Task to carry out: The answer must be a bare number: the count of lines below that contain "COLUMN".

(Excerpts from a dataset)
· · ·

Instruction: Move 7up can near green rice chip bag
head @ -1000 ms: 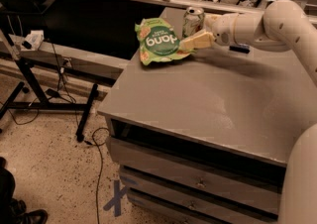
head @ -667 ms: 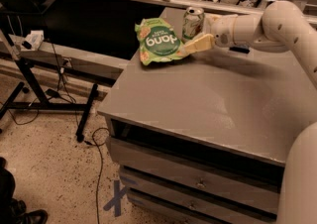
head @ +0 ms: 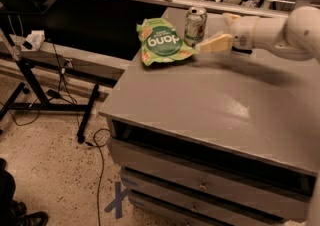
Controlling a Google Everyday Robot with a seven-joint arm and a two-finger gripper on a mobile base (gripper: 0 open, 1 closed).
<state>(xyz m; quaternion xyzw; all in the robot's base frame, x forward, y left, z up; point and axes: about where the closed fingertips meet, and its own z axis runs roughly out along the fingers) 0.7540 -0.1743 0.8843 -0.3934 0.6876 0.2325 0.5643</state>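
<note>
**Gripper eases back from the can; placement looks done**

Compared with a second ago, the gripper has slid a little to the right along the far edge of the tabletop, and the can that sat close against it now stands just to its left, apart from it. Nothing else has shifted.

The grey drawer cabinet fills the middle of the scene, and everything sits at the far end of its top. The pale arm reaches in from the right. The green chip bag lies flat at the far left corner. The 7up can stands upright just beside the bag's right edge (whether the two touch I cannot tell). The gripper's fingers are spread apart with nothing between them.

By my reading the can is already delivered and this is the release-and-withdraw step. The next move calls for pulling the arm straight back to the right, keeping the near finger off the can so it stays upright.
</note>
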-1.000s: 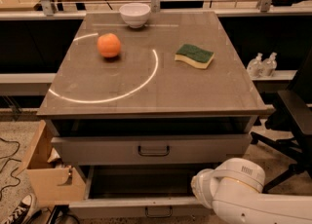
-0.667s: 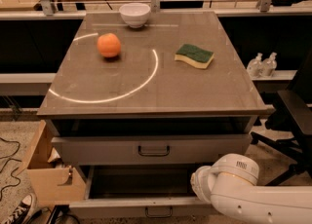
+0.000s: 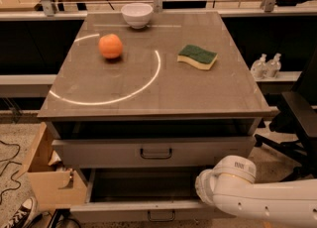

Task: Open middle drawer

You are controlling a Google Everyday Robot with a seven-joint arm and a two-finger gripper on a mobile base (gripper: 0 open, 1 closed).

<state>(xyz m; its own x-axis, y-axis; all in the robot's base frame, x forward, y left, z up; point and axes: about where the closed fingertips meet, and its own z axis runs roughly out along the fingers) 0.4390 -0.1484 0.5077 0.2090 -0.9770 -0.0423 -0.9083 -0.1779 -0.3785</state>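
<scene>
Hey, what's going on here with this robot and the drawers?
A robot's white arm reaches in from the lower right at a grey cabinet. Its gripper is at the right end of the middle drawer, which stands pulled out with its dark inside showing. The taller drawer above it sits further back. An orange, a sponge and a white bowl rest on top.

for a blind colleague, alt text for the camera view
The middle drawer is pulled open, dark inside, below a cabinet top holding an orange, bowl and sponge. A robot arm sits lower right, gripper out of view.
</scene>
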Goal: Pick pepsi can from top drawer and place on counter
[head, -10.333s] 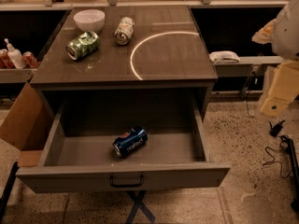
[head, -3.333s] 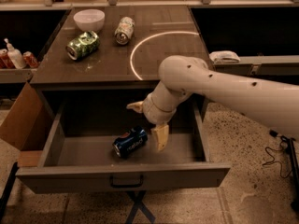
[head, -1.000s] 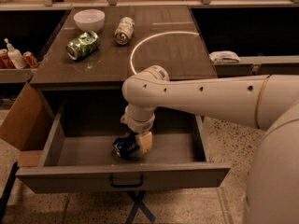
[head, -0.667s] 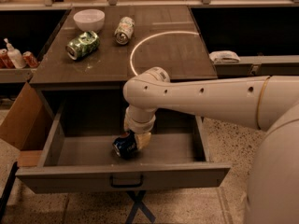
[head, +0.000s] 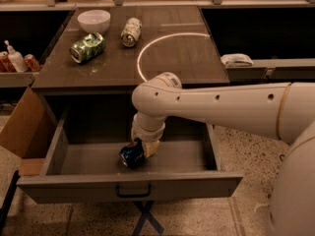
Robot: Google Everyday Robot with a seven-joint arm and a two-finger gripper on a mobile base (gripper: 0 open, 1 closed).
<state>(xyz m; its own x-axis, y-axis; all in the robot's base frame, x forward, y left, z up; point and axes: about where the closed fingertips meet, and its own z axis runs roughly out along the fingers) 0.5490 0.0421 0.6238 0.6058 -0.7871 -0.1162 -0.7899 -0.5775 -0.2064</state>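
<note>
The pepsi can [head: 131, 155], dark blue, lies on the floor of the open top drawer [head: 128, 186], near its middle. My gripper [head: 141, 149] is down inside the drawer, right at the can's upper right side and touching or almost touching it. My wrist and arm hide part of the can. The counter [head: 182, 58] with its white arc is above the drawer, behind my arm.
On the counter's back left are a green can [head: 87, 47] on its side, a pale whitish-green can [head: 131, 31] and a white bowl [head: 93, 20]. A cardboard box [head: 22, 127] stands left of the drawer. Shelves with bottles [head: 15, 60] are at far left.
My gripper has sunk a little lower over the pepsi can and closed in on it. The can stays on the drawer floor, at most nudged slightly.
</note>
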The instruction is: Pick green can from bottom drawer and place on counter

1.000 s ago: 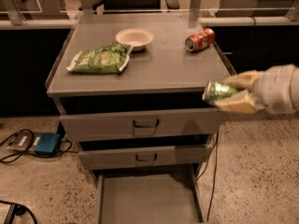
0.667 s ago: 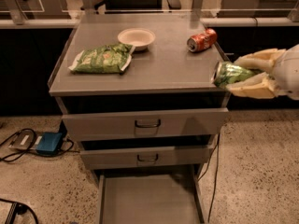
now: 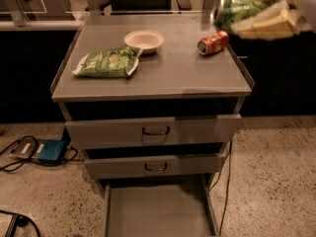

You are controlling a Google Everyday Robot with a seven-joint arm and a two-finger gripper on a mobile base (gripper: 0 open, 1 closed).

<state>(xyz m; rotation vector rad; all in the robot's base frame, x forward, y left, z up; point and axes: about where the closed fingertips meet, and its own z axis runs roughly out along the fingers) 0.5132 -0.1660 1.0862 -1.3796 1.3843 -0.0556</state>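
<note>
My gripper point(image 3: 249, 15) is at the top right of the camera view, above the back right corner of the counter point(image 3: 163, 68). Its pale fingers point(image 3: 269, 21) are shut on the green can point(image 3: 236, 6), which lies on its side in the air, blurred by motion. The bottom drawer point(image 3: 158, 212) is pulled open below the two upper drawers and its grey floor is bare.
On the counter lie an orange-red can point(image 3: 213, 42) on its side at the back right, a white bowl point(image 3: 143, 40) at the back middle and a flat green snack bag point(image 3: 108, 62) at the left. Cables and a blue box point(image 3: 51, 151) lie on the floor at left.
My gripper has lifted the green can from beside the cabinet's right front edge up and back, to above the counter's back right corner.
</note>
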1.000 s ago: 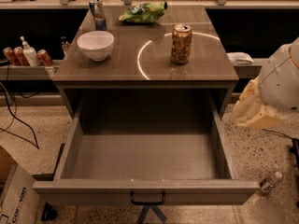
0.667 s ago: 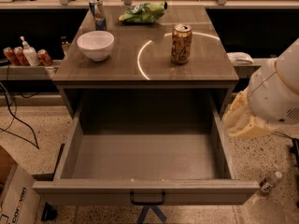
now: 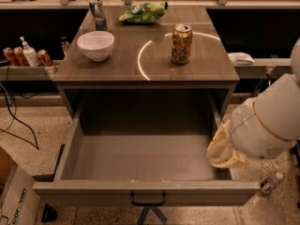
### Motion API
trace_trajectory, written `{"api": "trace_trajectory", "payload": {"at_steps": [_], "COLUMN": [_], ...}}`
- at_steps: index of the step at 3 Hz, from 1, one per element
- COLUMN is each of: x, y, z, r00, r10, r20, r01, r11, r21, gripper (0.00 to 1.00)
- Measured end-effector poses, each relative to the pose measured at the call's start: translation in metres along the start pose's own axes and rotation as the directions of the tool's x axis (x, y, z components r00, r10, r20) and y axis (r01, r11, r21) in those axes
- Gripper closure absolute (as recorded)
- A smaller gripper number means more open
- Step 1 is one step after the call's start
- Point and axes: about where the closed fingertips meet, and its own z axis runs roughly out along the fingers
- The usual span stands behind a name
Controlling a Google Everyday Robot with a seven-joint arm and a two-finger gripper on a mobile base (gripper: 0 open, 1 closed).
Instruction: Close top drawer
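Rightward, gripper (image 3: 224,150) beside open top drawer (image 3: 140,157)

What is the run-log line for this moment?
top drawer: pulled out, nothing inside | gripper: at drawer's right wall, near front | closing: not yet done

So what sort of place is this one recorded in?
Probably a lab or office test area: a can, chip bag and bowl staged on a lone cabinet, loose cables on the speckled floor. The pincer sits at the right wall of the open top drawer.
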Motion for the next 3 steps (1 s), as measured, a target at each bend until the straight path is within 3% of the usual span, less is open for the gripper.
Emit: {"api": "trace_trajectory", "payload": {"at_steps": [1,3], "x": [0.004,0.019], "y": [0.013,0.034], "z": [0.022,0.064], "r00": [1.0,0.996], "r10": [0.0,0.075], "r20": [0.022,0.043], "r01": [0.001,-0.072], "r11": [1.0,0.9953], "r21": [-0.01,-0.064], "gripper": [1.0,1.0]}}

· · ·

Final answer: 2